(Further thoughts on Ps 42&43 – taken from & inspired by John Goldingay’s, Songs from as Strange Land, (IVP 1978).
DAY TWO - Let it out...
I’m Parched (42:1-3)
We wait and wait and wait – for the breakthrough, for the experience, for the moment when God will at last come crashing in. We tire of staggering like people chasing mirages in the desert – ‘my soul pants for you, O God. My soul thirsts for God, for the living God. When can I go and meet with God?’ We feel we are running on empty – like climbers (to switch metaphors) gasping at thin air on a high peak. It is exhausting.
I’m overwhelmed (42:6-7, 9-10)
The image is now of gushing and crashing waters – but they are neither thirst quenching or refreshing. These are the waters of chaos that engulf downing people. Everywhere we turn another wave seems to swamp us. Robert Harris in his latest novel describes a man ‘not so much out of his depth as no longer able to see the shore’ – we know that feeling. We cry, as the psalmists did with pain, anger and weariness, ‘Lord give me a break!’
I’m misjudged (43:1-2)
‘At first it was ‘I can’t get to God’ (42:1-2); then ‘God has forgotten me’ (42:9); now ‘God has abandoned me’ (43:2). We feel out on a limb, disconnected – we can’t do it ourselves and it’s not as we’d hoped.

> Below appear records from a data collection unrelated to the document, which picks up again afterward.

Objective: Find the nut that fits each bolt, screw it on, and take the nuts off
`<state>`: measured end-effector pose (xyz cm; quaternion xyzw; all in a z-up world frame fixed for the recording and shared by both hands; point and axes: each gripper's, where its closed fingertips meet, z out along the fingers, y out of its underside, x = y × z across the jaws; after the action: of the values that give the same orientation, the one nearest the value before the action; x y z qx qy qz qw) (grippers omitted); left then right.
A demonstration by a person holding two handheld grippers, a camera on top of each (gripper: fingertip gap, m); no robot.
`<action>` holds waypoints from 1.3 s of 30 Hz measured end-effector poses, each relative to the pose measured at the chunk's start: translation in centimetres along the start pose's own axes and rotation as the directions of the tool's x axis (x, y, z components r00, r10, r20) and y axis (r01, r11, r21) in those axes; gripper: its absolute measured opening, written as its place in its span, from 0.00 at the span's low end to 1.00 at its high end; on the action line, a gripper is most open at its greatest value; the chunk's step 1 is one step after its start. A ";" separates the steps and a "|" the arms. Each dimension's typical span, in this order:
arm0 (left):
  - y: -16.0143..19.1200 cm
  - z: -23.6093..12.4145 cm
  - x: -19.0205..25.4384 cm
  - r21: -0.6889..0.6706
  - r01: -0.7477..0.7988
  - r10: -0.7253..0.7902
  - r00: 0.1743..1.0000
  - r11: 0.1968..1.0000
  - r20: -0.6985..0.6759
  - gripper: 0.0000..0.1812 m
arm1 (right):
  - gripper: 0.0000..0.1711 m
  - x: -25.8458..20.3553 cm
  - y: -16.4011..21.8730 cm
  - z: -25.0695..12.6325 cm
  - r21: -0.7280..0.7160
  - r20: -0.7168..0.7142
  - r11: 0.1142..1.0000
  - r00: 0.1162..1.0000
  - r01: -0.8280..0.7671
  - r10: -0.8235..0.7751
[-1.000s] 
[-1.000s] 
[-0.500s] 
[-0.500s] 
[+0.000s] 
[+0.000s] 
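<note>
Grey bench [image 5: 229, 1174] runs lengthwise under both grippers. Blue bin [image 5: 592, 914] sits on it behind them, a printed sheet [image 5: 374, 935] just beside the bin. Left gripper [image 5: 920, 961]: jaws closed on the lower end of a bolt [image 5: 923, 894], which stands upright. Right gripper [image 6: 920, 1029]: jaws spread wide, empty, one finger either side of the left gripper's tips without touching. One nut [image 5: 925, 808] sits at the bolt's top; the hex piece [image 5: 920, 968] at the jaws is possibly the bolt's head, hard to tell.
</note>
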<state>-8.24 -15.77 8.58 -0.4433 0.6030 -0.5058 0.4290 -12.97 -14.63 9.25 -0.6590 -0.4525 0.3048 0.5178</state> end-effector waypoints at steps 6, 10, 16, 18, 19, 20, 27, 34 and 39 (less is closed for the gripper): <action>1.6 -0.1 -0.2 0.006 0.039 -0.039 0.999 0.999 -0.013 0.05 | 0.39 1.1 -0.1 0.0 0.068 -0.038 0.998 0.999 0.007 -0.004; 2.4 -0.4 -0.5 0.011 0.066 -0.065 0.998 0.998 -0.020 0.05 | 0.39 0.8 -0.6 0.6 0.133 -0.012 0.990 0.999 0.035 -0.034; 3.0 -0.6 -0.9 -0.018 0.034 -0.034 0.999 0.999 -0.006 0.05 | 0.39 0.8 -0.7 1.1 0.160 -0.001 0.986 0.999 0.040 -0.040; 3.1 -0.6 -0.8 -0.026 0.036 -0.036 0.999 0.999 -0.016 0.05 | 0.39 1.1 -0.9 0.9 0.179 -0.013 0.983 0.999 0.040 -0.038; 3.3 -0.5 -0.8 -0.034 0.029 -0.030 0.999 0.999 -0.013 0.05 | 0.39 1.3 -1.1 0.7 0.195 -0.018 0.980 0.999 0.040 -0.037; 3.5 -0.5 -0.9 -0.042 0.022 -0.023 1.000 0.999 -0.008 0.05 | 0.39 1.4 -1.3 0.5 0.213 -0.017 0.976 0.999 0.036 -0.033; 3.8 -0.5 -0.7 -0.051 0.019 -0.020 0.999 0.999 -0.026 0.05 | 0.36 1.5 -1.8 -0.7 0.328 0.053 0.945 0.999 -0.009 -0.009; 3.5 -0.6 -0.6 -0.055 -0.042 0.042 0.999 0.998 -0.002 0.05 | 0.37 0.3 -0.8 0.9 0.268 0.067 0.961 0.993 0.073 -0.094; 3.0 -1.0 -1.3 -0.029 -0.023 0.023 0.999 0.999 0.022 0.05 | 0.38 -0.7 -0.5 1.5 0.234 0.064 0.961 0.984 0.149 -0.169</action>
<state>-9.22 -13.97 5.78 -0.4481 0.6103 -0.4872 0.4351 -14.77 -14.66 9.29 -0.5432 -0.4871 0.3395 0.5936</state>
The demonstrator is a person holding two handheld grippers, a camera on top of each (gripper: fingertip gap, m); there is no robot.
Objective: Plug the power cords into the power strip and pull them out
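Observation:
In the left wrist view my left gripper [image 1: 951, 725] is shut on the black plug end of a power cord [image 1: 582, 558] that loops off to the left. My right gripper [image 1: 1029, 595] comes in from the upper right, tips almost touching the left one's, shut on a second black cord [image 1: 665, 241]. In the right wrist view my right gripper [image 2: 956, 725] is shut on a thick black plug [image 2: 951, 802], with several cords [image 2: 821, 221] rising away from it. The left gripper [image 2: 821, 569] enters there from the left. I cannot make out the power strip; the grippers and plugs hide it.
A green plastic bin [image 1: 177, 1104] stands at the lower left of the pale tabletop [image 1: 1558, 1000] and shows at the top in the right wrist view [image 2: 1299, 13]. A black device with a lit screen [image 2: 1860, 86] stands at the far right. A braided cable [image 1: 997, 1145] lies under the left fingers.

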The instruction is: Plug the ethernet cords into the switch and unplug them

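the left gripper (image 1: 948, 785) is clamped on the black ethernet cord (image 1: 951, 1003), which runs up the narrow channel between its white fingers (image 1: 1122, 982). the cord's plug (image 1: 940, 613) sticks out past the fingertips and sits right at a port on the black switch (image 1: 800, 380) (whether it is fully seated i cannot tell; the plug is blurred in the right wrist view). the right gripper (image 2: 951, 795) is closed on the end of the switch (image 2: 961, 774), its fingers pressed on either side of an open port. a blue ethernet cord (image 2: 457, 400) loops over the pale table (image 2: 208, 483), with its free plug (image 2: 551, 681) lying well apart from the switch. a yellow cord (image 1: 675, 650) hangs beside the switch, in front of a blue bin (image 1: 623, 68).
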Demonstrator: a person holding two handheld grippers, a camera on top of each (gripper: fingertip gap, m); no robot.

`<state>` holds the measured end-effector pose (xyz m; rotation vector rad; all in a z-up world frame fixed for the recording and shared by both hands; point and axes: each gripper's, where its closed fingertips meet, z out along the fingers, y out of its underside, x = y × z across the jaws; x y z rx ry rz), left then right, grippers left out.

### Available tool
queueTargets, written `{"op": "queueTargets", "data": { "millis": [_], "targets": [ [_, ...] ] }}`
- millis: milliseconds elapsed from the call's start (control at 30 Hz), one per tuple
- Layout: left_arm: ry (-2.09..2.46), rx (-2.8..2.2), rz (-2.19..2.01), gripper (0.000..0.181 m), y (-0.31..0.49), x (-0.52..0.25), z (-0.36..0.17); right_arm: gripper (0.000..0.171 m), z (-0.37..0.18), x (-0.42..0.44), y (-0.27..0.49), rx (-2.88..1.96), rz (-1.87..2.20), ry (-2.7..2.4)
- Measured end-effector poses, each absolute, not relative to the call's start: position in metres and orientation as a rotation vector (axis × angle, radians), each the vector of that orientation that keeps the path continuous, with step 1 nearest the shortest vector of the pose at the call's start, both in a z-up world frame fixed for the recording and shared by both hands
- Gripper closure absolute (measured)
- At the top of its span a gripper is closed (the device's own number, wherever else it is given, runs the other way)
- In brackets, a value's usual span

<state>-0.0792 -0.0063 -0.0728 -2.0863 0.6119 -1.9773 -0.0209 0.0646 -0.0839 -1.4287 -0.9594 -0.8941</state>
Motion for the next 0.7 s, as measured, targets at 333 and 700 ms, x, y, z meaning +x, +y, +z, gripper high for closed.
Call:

The pain & humiliation is all the more accute because we wonder if we have been fools – we could have understood our circumstances if we had thrown in the towel with God – but really we didn’t. The (unspoken) accusation of others, ‘Where is your God now?’ – is all the more cutting because we are asking ourselves the same question. Why? (42:9a) – Why? (42:9b) – Why? (43:2a) – Why? (43:2b)
‘The psalmist has his longings and his frustrations, his distress and his hurt, his resentment and his anger; he does not hide them.
And it is before God that he gives expression to them. This is not merely an emotional catharsis, like crying one’s heart out in an empty room, or losing one’s temper and taking it out on the cushions. It is more adult to say what one feels to the person one regards as responsible, and the psalmist is not afraid to do that. He does not hestiate to be quite straight with God. He assumes that God is big enough to take it and loving enough to asbsorb it.’